Please give back each line below unchanged; none of the pictures should appear.

====

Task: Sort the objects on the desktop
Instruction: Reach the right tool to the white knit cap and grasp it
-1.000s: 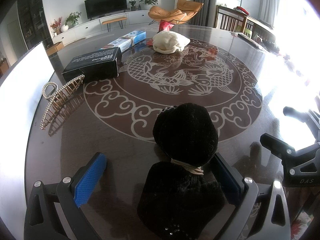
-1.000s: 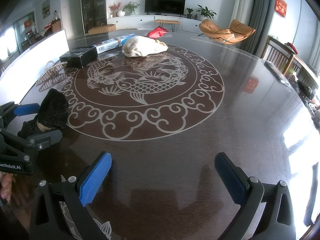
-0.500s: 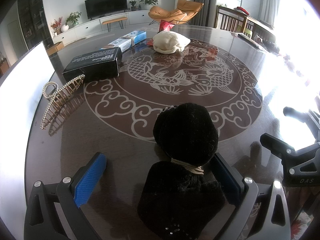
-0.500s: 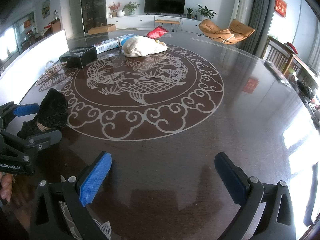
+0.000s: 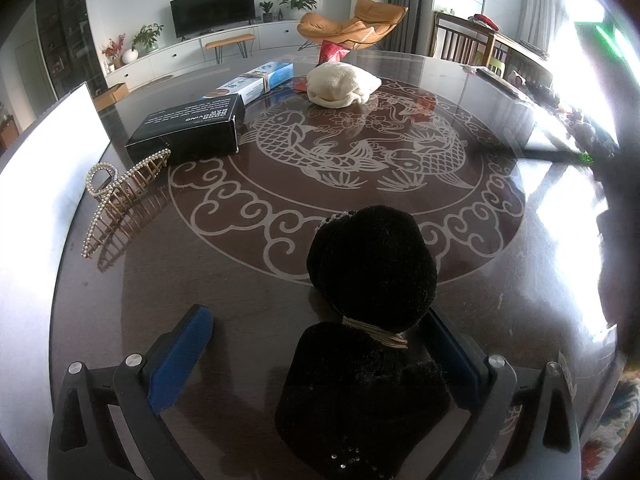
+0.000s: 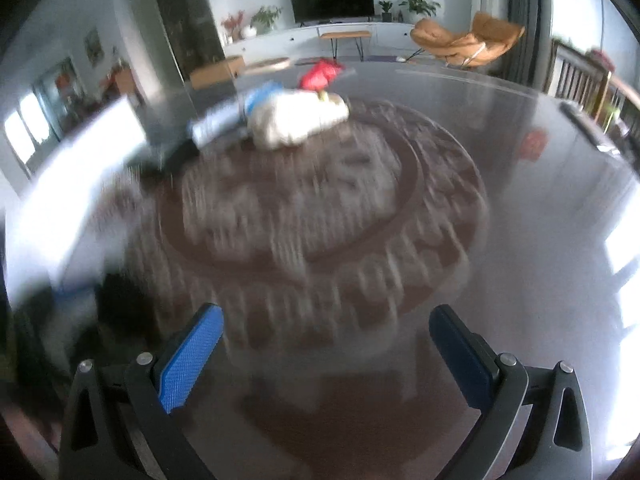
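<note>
While left gripper straddles the black bow, jaws wide, nothing is clamped. Best to centre on the bow's tied waist, then close gently. Right gripper is spread, empty, its view blurred.

The black box at upper left of the left wrist view carries white print, upside down and too small to read. Lettering on the blue-and-white box behind it is illegible too.
</note>
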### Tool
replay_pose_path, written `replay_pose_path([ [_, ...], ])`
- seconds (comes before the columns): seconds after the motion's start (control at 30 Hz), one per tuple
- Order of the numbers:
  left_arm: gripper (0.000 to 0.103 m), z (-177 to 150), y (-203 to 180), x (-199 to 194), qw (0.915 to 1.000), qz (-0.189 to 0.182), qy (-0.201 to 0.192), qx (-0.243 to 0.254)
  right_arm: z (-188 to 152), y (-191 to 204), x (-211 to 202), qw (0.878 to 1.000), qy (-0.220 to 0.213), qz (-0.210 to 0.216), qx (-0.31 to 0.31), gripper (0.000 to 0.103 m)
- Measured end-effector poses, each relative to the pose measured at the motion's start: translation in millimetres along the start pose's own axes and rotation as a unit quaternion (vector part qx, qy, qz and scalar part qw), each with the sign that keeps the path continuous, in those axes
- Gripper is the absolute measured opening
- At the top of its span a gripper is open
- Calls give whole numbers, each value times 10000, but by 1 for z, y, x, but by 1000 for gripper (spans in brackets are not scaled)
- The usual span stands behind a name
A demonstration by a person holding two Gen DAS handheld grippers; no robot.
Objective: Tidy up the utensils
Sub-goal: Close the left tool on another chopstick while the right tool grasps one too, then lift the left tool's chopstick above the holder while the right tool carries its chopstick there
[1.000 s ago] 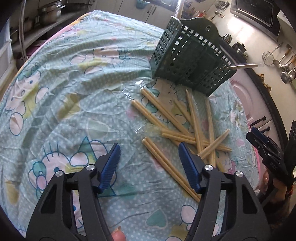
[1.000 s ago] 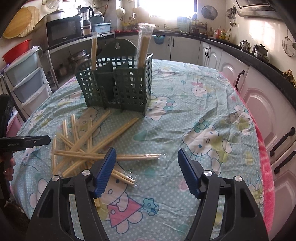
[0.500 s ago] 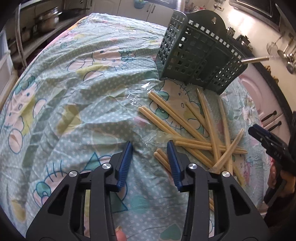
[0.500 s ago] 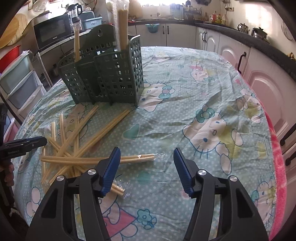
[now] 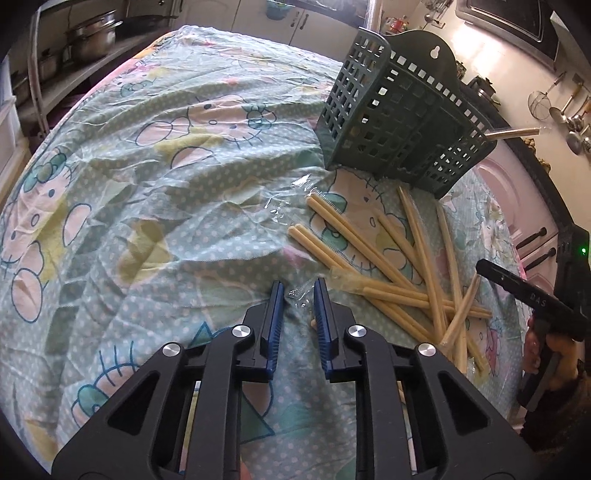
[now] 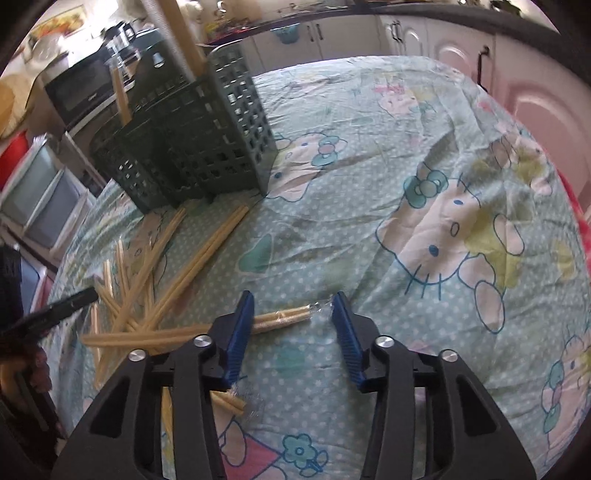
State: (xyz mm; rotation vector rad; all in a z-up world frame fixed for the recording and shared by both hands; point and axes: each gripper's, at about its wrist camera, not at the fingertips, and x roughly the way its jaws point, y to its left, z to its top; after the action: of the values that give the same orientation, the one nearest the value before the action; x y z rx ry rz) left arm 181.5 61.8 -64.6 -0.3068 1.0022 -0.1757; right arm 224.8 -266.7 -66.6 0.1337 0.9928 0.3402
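Observation:
Several wrapped pairs of pale chopsticks [image 5: 402, 266] lie scattered on the patterned tablecloth [image 5: 155, 206], in front of a dark green slotted utensil caddy [image 5: 402, 122] that holds some upright chopsticks [image 6: 184, 44]. My left gripper [image 5: 298, 291] has its jaws narrowed around the clear wrapper end of one pair; a small gap still shows. My right gripper [image 6: 291, 306] is open and low over the tip of a wrapped pair [image 6: 284, 318], which lies between its fingers. The caddy also shows in the right wrist view [image 6: 195, 147].
The table's right edge runs beside pink cabinet doors [image 5: 517, 192]. Shelves with pots [image 5: 92, 33] stand far left. The right gripper's body [image 5: 532, 299] shows at the right of the left wrist view. Storage drawers [image 6: 40, 195] stand beyond the table.
My left jaws have narrowed from wide open to a small gap and moved forward onto a wrapper end. My right gripper has dropped lower and closer over a wrapped pair.

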Motion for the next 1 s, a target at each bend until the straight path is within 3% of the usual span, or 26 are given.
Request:
replay_pose_path([
  [0.17, 9, 0, 1, 1, 10000, -35, -17, -23, 0, -2, 3, 10000, -29, -91, -11, 19],
  [0.33, 6, 0, 4, -1, 9999, -84, -12, -72, 2, -3, 1, 9999, -123, -81, -7, 7],
  [0.67, 2, 0, 14, -15, 9986, -445, -106, -274, 12, 8, -32, 9980, -591, -50, -227, 5],
  [1.0, 2, 9, 1, -51, 9964, -630, -546, -152, 23, 47, -72, 9884, -1153, -82, -989, 5],
])
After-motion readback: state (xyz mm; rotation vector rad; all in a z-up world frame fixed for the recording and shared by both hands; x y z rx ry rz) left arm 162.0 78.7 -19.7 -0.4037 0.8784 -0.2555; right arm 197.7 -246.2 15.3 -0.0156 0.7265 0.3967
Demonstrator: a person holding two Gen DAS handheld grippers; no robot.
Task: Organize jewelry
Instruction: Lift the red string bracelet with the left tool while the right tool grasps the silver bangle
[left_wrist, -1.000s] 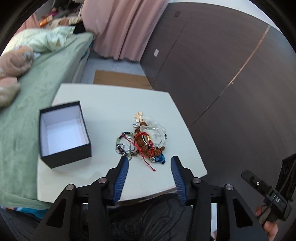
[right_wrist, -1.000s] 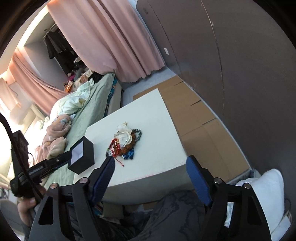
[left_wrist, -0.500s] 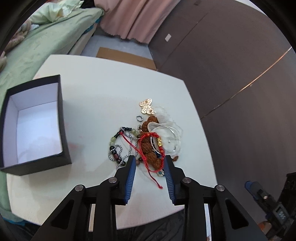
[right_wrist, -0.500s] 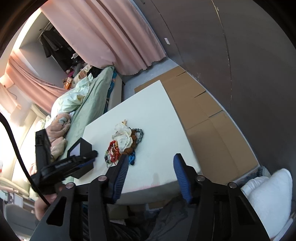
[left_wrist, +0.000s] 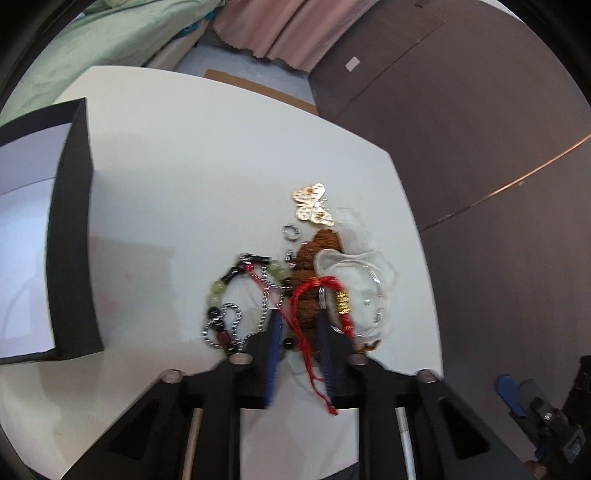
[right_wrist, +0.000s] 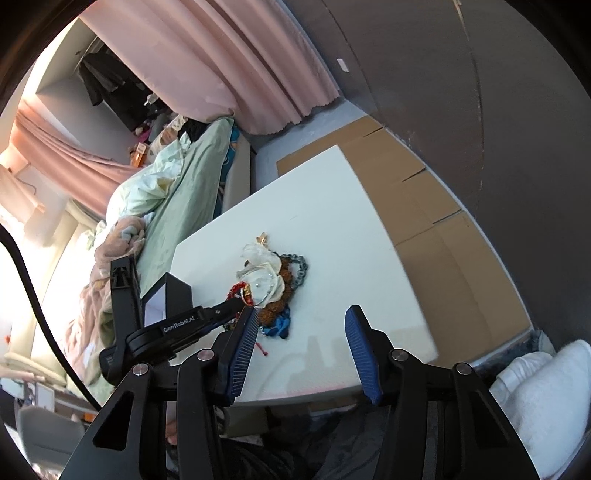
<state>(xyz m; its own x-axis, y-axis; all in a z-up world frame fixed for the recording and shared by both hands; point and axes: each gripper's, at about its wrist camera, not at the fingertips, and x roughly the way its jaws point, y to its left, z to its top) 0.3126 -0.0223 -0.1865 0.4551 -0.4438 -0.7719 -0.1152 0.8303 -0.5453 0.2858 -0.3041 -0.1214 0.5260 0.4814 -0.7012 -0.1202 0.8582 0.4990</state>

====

## Written solution
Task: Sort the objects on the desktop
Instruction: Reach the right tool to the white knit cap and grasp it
-1.000s: 
-1.000s: 
-0.500s: 
-0.500s: 
+0.000s: 
+0.000s: 
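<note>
While left gripper straddles the black bow, jaws wide, nothing is clamped. Best to centre on the bow's tied waist, then close gently. Right gripper is spread, empty, its view blurred.

The black box at upper left of the left wrist view carries white print, upside down and too small to read. Lettering on the blue-and-white box behind it is illegible too.
</note>
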### Tool
replay_pose_path, written `replay_pose_path([ [_, ...], ])`
- seconds (comes before the columns): seconds after the motion's start (control at 30 Hz), one per tuple
- Order of the numbers:
  left_arm: gripper (0.000 to 0.103 m), z (-177 to 150), y (-203 to 180), x (-199 to 194), qw (0.915 to 1.000), qz (-0.189 to 0.182), qy (-0.201 to 0.192), qx (-0.243 to 0.254)
  right_arm: z (-188 to 152), y (-191 to 204), x (-211 to 202), qw (0.878 to 1.000), qy (-0.220 to 0.213), qz (-0.210 to 0.216), qx (-0.31 to 0.31), gripper (0.000 to 0.103 m)
- Measured end-effector poses, each relative to the pose measured at the motion's start: translation in millimetres along the start pose's own axes and rotation as a unit quaternion (vector part qx, qy, qz and scalar part qw), each with the sign that keeps the path continuous, in those axes
- Gripper is the absolute measured opening
- At the top of its span a gripper is open
- Calls give whole numbers, each value times 10000, but by 1 for z, y, x, but by 1000 for gripper (spans in brackets are not scaled)
- The usual span stands behind a name
A demonstration by a person holding two Gen DAS handheld grippers; no robot.
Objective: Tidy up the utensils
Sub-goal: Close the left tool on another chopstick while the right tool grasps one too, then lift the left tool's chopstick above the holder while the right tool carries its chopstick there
[1.000 s ago] 
[1.000 s ago] 
[0.500 s ago] 
[0.500 s ago] 
[now] 
[now] 
State: (xyz mm; rotation vector rad; all in a z-up world frame fixed for the recording and shared by both hands; point and axes: each gripper's, at about its wrist camera, not at the fingertips, and x roughly the way its jaws point, y to its left, z to its top; after the action: of the values that give the same orientation, the one nearest the value before the action; x y z rx ry rz) left arm 181.5 61.8 -64.6 -0.3068 1.0022 -0.1757; right arm 224.8 -266.7 -66.6 0.1337 0.9928 0.3402
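Observation:
Several wrapped pairs of pale chopsticks [image 5: 402, 266] lie scattered on the patterned tablecloth [image 5: 155, 206], in front of a dark green slotted utensil caddy [image 5: 402, 122] that holds some upright chopsticks [image 6: 184, 44]. My left gripper [image 5: 298, 291] has its jaws narrowed around the clear wrapper end of one pair; a small gap still shows. My right gripper [image 6: 291, 306] is open and low over the tip of a wrapped pair [image 6: 284, 318], which lies between its fingers. The caddy also shows in the right wrist view [image 6: 195, 147].
The table's right edge runs beside pink cabinet doors [image 5: 517, 192]. Shelves with pots [image 5: 92, 33] stand far left. The right gripper's body [image 5: 532, 299] shows at the right of the left wrist view. Storage drawers [image 6: 40, 195] stand beyond the table.
My left jaws have narrowed from wide open to a small gap and moved forward onto a wrapper end. My right gripper has dropped lower and closer over a wrapped pair.
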
Motion for the next 1 s, a target at each bend until the straight path is within 3% of the usual span, or 26 are given.
Request:
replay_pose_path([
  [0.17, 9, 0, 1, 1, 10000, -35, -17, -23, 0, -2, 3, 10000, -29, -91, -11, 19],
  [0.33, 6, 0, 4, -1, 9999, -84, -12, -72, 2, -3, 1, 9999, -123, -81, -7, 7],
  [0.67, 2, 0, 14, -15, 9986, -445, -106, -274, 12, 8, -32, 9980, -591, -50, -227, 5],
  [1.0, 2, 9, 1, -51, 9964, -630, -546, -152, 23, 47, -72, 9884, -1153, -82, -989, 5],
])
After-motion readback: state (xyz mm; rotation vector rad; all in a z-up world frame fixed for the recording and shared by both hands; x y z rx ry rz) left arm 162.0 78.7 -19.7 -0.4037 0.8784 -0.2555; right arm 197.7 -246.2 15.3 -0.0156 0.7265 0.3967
Demonstrator: a person holding two Gen DAS handheld grippers; no robot.
Task: Organize jewelry
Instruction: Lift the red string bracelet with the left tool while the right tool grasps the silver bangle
[left_wrist, -1.000s] 
[right_wrist, -1.000s] 
[left_wrist, -0.500s] 
[right_wrist, -0.500s] 
[left_wrist, +0.000s] 
[right_wrist, +0.000s] 
<state>(xyz m; its own x-axis, y-axis; all in a z-up world frame fixed for the recording and shared by both hands; point and axes: each gripper's, at about its wrist camera, not at the fingertips, and x roughly the way its jaws point, y to its left, z to its top) 0.3126 -0.0223 -0.1865 0.4551 -0.4438 -0.7719 -0.1152 0.8303 -0.5453 0.2858 -0.3041 -0.1214 0.5260 0.4814 -0.7012 -0.1202 0.8582 0.4990</state>

That wraps up the answer.